What to work on
Drop every image, then reproduce the data exactly as given.
Source material START
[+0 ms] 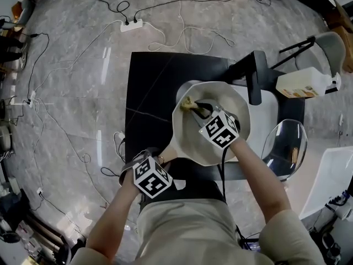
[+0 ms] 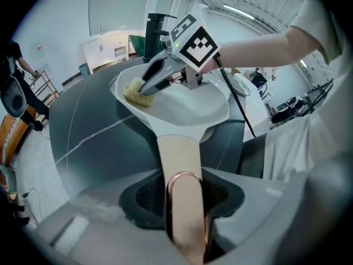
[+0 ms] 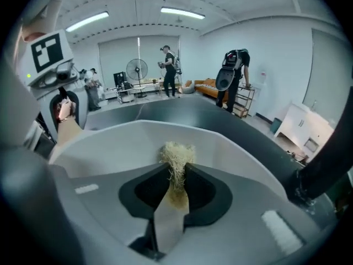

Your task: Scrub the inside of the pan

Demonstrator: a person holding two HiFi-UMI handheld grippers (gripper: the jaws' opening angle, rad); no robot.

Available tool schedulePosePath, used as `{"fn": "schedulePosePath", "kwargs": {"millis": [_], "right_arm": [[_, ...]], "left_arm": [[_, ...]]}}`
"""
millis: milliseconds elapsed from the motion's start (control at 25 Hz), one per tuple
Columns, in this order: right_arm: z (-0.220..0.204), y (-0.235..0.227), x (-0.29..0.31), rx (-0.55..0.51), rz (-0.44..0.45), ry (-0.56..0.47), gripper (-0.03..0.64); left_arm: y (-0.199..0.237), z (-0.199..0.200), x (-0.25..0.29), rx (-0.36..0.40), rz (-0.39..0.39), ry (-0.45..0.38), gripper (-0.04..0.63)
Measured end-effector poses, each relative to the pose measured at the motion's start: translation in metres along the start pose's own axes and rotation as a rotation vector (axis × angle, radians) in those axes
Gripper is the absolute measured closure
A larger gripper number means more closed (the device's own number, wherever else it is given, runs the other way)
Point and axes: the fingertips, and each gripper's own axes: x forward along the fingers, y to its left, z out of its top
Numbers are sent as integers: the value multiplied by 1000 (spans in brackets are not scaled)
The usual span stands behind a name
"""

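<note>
A: Where's the pan (image 1: 190, 139)?
B: At the dark worktop's (image 1: 154, 87) near edge, handle (image 2: 179, 153) pointing toward the person. L hand-held gripper (image 2: 185, 208) clamps that handle betw. both pads.
A: And the R hand-held gripper (image 3: 176, 175)?
B: Reaches inside the pan, pinching a yellowish fibre scrubber (image 3: 176, 150). Scrubber tip touches the inner wall, far-left side in head view.

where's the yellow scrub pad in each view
Head view: scrub pad just above centre, at the upper-left inner wall of the pan, held by the right tool.
Left gripper view: left of centre, upper half, against the pan's far-left wall.
Right gripper view: centre, pinched between the jaws.
Shared landmark: the pan, visible in all three.
</note>
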Motion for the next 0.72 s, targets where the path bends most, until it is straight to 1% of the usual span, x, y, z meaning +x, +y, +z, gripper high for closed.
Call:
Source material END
Solution for this task
[+0 ms] 
[+0 ms] 
[+0 ms] 

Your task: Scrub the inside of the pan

Demonstrator: a person holding two HiFi-UMI handheld grippers (gripper: the jaws' opening angle, rad); no robot.

Available tool schedulePosePath, used as `{"fn": "schedulePosePath", "kwargs": {"millis": [_], "right_arm": [[_, ...]], "left_arm": [[_, ...]]}}`
"""
millis: milliseconds elapsed from the motion's start (control at 25 Hz), one per tuple
Columns, in this order: right_arm: z (-0.220..0.204), y (-0.235..0.227), x (-0.29..0.31), rx (-0.55..0.51), rz (-0.44..0.45), ry (-0.56..0.47), gripper (-0.03..0.64); left_arm: y (-0.199..0.237), z (-0.199..0.200), x (-0.25..0.29), rx (-0.36..0.40), rz (-0.39..0.39), ry (-0.45..0.38), gripper (-0.04..0.63)
Measured end-effector poses, each relative to the pose measured at the motion's start: translation in metres along the start pose's own axes and rotation as a rotation vector (axis × angle, radians) in those axes
Gripper is the absolute measured closure
A larger gripper number means more closed (the device's own number, wherever else it is given, runs the other way)
Point and axes: the fingertips, and each gripper's own axes: x forward along the fingers, y to its left, z out of its top
Numbers are sent as integers: the value multiplied by 1000 (spans in brackets are not scaled)
The usual span stands behind a name
"""

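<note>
A: Where's the pan (image 1: 190, 139)?
B: At the dark worktop's (image 1: 154, 87) near edge, handle (image 2: 179, 153) pointing toward the person. L hand-held gripper (image 2: 185, 208) clamps that handle betw. both pads.
A: And the R hand-held gripper (image 3: 176, 175)?
B: Reaches inside the pan, pinching a yellowish fibre scrubber (image 3: 176, 150). Scrubber tip touches the inner wall, far-left side in head view.

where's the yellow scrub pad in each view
Head view: scrub pad just above centre, at the upper-left inner wall of the pan, held by the right tool.
Left gripper view: left of centre, upper half, against the pan's far-left wall.
Right gripper view: centre, pinched between the jaws.
Shared landmark: the pan, visible in all three.
</note>
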Motion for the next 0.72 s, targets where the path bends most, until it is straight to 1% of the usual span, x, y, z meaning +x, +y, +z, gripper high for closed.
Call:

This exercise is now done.